Unfortunately, from our practice, we know of cases where prolonged separation from a parent, combined with the persistent efforts of the other “side” (whether it is the other parent or another custodial person) to alienate the child from the parent or prevent them from spending time together, leads to an irreversible breakdown of the relationship with the child and permanent rejection. Even if a parent achieves a “legal victory” after years, no document can restore the child’s affection, or the years lost in their relationship. This is why it is crucial to address and resolve such situations as swiftly as possible within the bounds of the law.

The case of minor Sofie

As illustrated by the aforementioned cases, the child’s best interest does not always align with their wishes. It is also not feasible to place the responsibility for their own development on children, nor to ignore their significant objections or concerns. It is always essential to listen to the child’s opinion and try to understand it within the context of their family situation. This is exemplified by a third case.

Sofie was placed in the custody of her mother in 2019. She saw her father relatively infrequently, but they had a good relationship. The mother began to struggle with alcohol problems. This manifested primarily at home, and the daughter had to cope with it. In 2023, the family situation escalated when ten-year-old Sofie ran away from home to her father’s place. He contacted his former mother-in-law, with whom he had a good relationship, and they sought help from OSPOD. However, OSPOD did not effectively assist; they contacted the mother, and the daughter was returned to her care.

A few weeks later, the situation repeated, and the girl ran away again in the evening, crossing the city to reach her father. The mother noticed her daughter’s disappearance after some time and had the police search for her. They found her at her father’s place late at night. The father once again reached out to his former mother-in-law for help. Since he unfortunately did not have suitable housing for his daughter to stay with him, he, along with his mother-in-law and a lawyer, jointly filed a motion for a preliminary decision to place the daughter in the grandmother’s custody for three months. OSPOD eventually supported the motion, and the court issued the preliminary injunction.

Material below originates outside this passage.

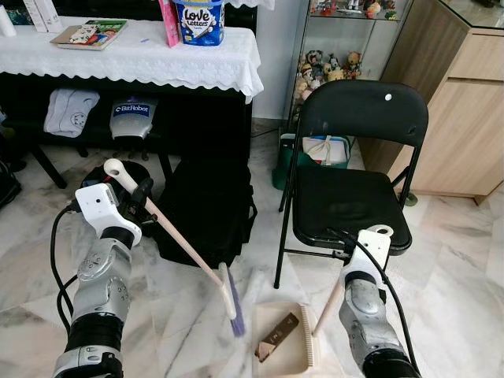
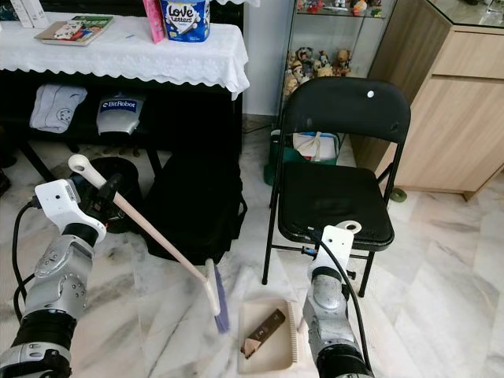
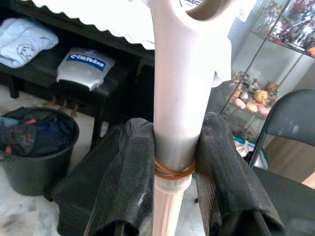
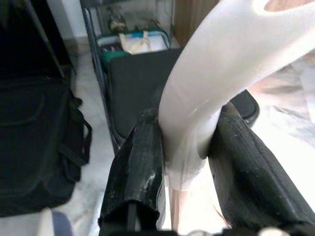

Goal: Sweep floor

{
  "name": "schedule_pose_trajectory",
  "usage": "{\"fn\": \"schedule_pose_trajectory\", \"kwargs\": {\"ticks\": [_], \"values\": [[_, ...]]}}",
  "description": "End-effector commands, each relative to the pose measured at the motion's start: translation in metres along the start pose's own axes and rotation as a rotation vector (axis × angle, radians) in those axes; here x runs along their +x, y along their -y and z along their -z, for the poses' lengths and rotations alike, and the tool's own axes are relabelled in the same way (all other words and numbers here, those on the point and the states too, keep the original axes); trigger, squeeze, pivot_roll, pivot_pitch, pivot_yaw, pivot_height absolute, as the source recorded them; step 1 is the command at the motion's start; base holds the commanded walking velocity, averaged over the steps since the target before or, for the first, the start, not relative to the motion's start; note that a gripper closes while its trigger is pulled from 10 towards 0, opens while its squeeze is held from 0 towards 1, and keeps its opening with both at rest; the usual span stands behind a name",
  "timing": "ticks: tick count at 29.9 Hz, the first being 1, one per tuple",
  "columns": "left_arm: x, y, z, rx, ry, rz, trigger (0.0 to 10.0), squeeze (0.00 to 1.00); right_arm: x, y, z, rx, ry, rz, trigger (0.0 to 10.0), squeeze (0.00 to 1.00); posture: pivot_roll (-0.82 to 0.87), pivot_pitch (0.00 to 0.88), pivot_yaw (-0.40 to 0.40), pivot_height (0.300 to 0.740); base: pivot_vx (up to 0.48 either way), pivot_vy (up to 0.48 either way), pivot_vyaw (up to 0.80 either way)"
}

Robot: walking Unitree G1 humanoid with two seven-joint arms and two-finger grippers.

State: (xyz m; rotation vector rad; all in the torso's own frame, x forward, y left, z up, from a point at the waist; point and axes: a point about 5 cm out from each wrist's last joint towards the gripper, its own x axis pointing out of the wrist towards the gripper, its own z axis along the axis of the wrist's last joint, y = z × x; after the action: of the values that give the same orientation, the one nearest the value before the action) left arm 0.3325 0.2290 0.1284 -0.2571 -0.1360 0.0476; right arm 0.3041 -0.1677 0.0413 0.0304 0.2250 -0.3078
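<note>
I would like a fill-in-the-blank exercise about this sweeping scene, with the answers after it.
1. The left gripper is shut on the handle of the ____.
2. The brown scrap lies in the ____.
3. The dustpan sits on the floor in front of the black folding ____.
4. The dustpan's handle is held by the ____ gripper.

Answers: broom; dustpan; chair; right

Item count: one broom (image 1: 189,256), one dustpan (image 1: 285,341), one brown scrap (image 1: 277,336) in it, one folding chair (image 1: 352,189), one black bag (image 1: 206,206), one bucket (image 3: 34,147), two tools: left tool (image 3: 174,167), right tool (image 4: 184,162).
</note>
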Motion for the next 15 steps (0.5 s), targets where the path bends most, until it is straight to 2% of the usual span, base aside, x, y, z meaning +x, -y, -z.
{"fn": "schedule_pose_trajectory", "kwargs": {"ticks": [1,15], "values": [[0.002,0.003,-0.006,0.023,0.043,-0.001,10.0,0.00,0.002,-0.003,-0.020,0.044,0.102,-0.015,10.0,0.00,-0.06,0.081,-0.006,0.740,0.000,0.000,0.00],[-0.001,0.005,0.000,0.077,0.043,-0.019,10.0,0.00,-0.003,-0.018,-0.040,0.124,0.215,-0.131,10.0,0.00,-0.06,0.077,-0.016,0.740,0.000,0.000,0.00]]}}
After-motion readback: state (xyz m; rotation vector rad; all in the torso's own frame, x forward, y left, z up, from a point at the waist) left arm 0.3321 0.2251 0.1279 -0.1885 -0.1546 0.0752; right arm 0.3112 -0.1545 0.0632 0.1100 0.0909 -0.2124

In the subsequent proceedings, the mother denied having an alcohol problem and rejected any issues with her approach to caring for her daughter. However, the daughter described her mother as often aggressive and unpredictable under the influence of alcohol, hiding alcohol in her school bag, toy box, or closets. She also recounted being woken up at night to clean and having to undress and put her intoxicated mother to bed. Despite repeated promises to stop drinking, the mother always relapsed. Considering all the circumstances and the daughter’s opinion, the court granted the motion and placed the daughter in the grandmother’s custody. In this case, the daughter’s significant objections to her mother’s care were crucial.

Based on the three stories mentioned, it is clear that even a seemingly simple rule in the law regarding granting the custody of children to a third person can be applied in vastly different ways in practice. From our perspective, the crucial point is that the primary criterion should be the child's best interest, considering the specific child in their unique family situation.

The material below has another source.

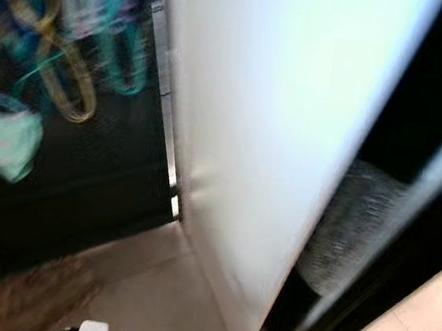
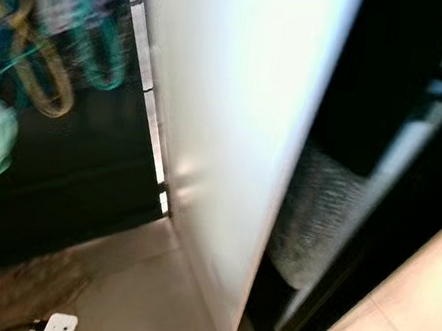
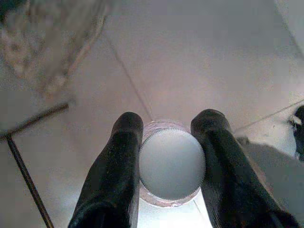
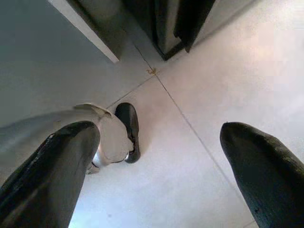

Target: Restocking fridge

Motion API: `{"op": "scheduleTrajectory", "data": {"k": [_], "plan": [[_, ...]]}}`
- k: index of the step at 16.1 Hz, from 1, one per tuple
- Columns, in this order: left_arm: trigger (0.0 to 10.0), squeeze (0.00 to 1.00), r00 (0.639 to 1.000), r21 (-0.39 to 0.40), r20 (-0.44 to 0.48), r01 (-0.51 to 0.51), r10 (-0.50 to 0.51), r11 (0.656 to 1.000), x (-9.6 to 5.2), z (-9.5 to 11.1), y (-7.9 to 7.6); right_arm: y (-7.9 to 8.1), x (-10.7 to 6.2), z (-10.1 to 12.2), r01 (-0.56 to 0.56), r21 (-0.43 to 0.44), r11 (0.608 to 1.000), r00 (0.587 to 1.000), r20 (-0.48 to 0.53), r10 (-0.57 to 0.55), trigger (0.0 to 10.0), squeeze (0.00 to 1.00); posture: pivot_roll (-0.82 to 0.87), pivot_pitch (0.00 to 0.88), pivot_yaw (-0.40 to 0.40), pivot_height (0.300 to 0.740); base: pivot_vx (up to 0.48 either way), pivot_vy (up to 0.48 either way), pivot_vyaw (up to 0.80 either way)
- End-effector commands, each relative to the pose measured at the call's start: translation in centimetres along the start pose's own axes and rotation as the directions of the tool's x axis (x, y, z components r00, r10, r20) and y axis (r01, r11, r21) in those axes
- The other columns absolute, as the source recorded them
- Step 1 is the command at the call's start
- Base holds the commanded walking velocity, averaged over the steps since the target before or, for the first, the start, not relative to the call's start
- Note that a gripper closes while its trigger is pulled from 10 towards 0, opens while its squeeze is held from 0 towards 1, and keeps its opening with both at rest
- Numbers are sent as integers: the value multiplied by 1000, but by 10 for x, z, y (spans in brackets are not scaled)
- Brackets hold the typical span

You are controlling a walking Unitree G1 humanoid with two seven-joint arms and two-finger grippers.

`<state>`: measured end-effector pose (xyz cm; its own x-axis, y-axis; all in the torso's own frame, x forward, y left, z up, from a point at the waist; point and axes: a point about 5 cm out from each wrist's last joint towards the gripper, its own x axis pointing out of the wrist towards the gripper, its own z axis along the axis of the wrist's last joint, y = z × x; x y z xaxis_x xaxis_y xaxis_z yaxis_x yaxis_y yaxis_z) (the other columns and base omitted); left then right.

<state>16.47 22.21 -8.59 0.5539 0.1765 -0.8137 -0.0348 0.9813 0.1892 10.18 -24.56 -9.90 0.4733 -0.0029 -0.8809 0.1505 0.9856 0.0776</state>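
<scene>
The left pincer [image 3: 171, 156] is clamped on a capped bottle [image 3: 172, 164], its long axis running straight out between the fingers toward the tiled floor [image 3: 190, 61]. The right pincer [image 4: 156, 175] hangs spread and empty. Ahead, the white fridge door [image 1: 273, 123] stands ajar, blurred, the dark interior to its right.

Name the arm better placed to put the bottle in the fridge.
Left. The left gripper already clamps the white-capped bottle; the right gripper hangs open over floor tiles.
</scene>
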Motion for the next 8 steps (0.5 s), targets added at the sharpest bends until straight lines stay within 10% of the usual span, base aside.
{"op": "scheduleTrajectory", "data": {"k": [1, 8], "plan": [[10000, 0, 1000, 10, -27, -5, 5, 1000, -1, -5, 1, 2, 1, 2, -3, 2, 1000, 1000, 1, 3, 10000, 0, -14, 0, 24, 740, 0, 0, -788], [10000, 0, 1000, 7, -31, -2, 2, 1000, -1, -5, 0, 2, 1, 2, -3, 2, 1000, 1000, 0, 3, 10000, 0, -14, 1, 22, 740, 0, 0, -788]]}}
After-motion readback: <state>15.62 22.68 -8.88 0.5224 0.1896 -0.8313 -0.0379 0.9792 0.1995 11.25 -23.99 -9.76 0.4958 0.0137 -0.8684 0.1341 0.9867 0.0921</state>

From our experience, in family disputes, which are always full of emotions, we recommend focusing simply on what is truly best for the child at that moment. This means considering not only the child’s wishes but also the overall environment, stability, safety, and long-term development.

Although these family disputes are always extremely challenging, trying to resolve the conflict calmly and avoid accusations is crucial. Our role as lawyers is not only to find a legal solution but also to look at the whole matter with the necessary perspective and facilitate dialogue between the parties. Mediation or the involvement of an impartial expert can be utilized, and psychologists or social workers (OSPOD) can also be involved to offer an objective point of view, assess the situation, and help find a solution in accordance with the law.

The ideal situation is to avoid disputes altogether. If at all possible, work with a legal counsel who has the experience and objectivity to find an agreement within the family that will reflect the needs of the child and both parties in the conflict. An agreement that minimizes going to court is always the least stressful for the child.

Note: The names of the minors used in the article have been changed.